The Changing Landscape of Software Development

28 Aug 2016

I stumbled upon a series of blog posts a few months ago that really ought to be mandatory reading for anyone in the business of developing software. While these posts from Michael Nygard may appear to be written with the software practitioner in mind, I can assure you that his writing is quite approachable, and therefore, digestible in most cases by virtually anyone in the value chain of producing software.

The main thesis of this series, titled The New Normal, is that if IT companies wish to remain relevant and competitive in the current landscape, they will need to fundamentally change how they build and deliver software. The economics of software have changed so dramatically in recent years that new tools and techniques make it possible to do what was once considered impossible.

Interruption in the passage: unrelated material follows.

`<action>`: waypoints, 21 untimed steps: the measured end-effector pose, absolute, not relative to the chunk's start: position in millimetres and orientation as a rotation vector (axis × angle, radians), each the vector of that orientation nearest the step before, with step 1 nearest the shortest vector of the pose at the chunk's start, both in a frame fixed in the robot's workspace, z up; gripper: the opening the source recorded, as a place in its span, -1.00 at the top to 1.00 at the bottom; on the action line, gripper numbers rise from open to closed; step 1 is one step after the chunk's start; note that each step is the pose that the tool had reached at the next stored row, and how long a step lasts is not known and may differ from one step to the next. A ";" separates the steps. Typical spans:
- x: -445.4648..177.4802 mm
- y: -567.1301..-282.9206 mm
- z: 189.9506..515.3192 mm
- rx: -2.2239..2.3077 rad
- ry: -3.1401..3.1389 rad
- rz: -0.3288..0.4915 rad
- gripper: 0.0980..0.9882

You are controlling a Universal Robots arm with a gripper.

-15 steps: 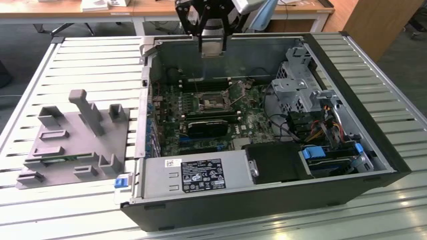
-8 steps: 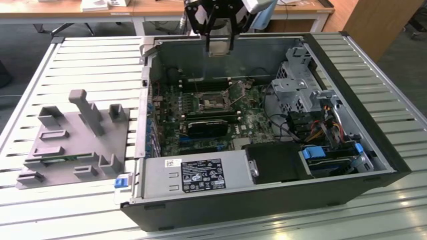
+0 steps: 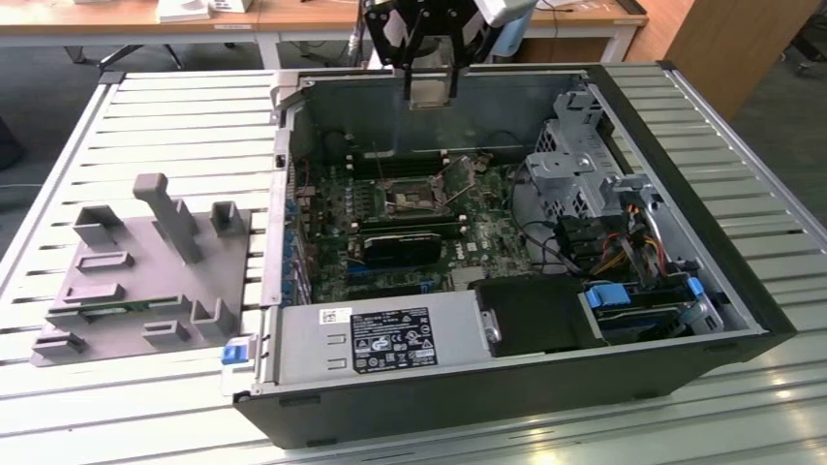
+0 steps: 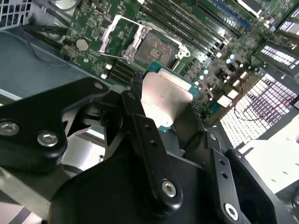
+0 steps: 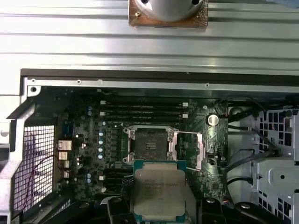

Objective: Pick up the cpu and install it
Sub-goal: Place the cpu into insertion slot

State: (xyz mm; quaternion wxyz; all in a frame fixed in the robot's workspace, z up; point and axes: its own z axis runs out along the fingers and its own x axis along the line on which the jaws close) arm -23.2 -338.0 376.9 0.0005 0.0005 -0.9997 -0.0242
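Tabletop [image 3: 168, 126] of slatted metal, carrying an open computer case [image 3: 517, 397] laid on its side. A grey fixture block [image 3: 142, 271] stands beside the case on the exterior view's left. Within the case the green motherboard [image 3: 387, 232] faces upward. The end effector [image 3: 431, 97] hangs above the far wall of the case in the exterior view. Its two black fingers [image 4: 140, 126] are drawn in against opposite edges of the chip, so it is closed only as far as the chip allows. The socket [image 5: 150, 145] sits near the middle of the board, with its metal retaining frame swung aside and its seat bare. The cpu [image 5: 159, 191] is held in the air between the fingers, silver lid outward, and appears to touch nothing else. In the exterior view the socket lies lower than the held cpu and nearer the viewer, well apart from it. In the first wrist view the edges of cpu and socket run roughly parallel. Being square, the chip has no long axis to align.
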 end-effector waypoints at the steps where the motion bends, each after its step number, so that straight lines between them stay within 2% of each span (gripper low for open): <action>1: -23.2 -338.0 376.9 -0.004 -3.140 -0.076 0.03; 21: -23.1 -338.0 376.0 -0.175 -3.138 -0.074 0.03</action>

He starts the series by talking about failure in systems and how we should embrace it rather than prevent it. This is not a new idea, but many IT organizations are still stuck in a world where they spend countless amounts of money making infrastructure highly available, only to be disappointed when catastrophic failures inevitably happen. Resiliency, or what he affectionately calls antifragility, is a property of the software architecture, not the infrastructure.

He then goes on to talk about the inherently conflicting incentives of engineering and operations, in which engineering is asked by the business to produce a steady stream of new features, whereas operations is conditioned to keep systems stable. The conventional wisdom of traditional IT organizations is that in order to deliver stable applications they must somehow limit the amount of change. It turns out this rationale is completely wrong. It may seem counterintuitive, but the most effective means of minimizing risk is to in fact maximize change.

Perhaps one of the most insightful assertions in the entire series was the idea that source code should not necessarily be viewed as an asset, but instead as a liability. And further, that we should start treating code as disposable. These statements may seem shocking or perhaps even heretical to many, especially since we tend to think of previously written code as something that can be reused, and thus, save money and increase productivity. And while that may be true, the essential point he makes is that code is akin to inventory and requires maintenance, so the more that sits on the shelf, the more money we spend on preservation. Even more, software decays over time, resulting in the accrual of technical debt that must eventually be paid down.

Later in the series, Nygard talks about the importance of team-scale autonomy as a critical component of moving fast and being responsive. The underpinnings of such autonomy include, among other building blocks, an adaptive and evolutionary architecture, isolated failure domains, and behaviors and processes that enable continuous delivery.

If this series is not on your reading list, then you will almost certainly be missing out on some important ideas that just might change the way you think about software design in the future.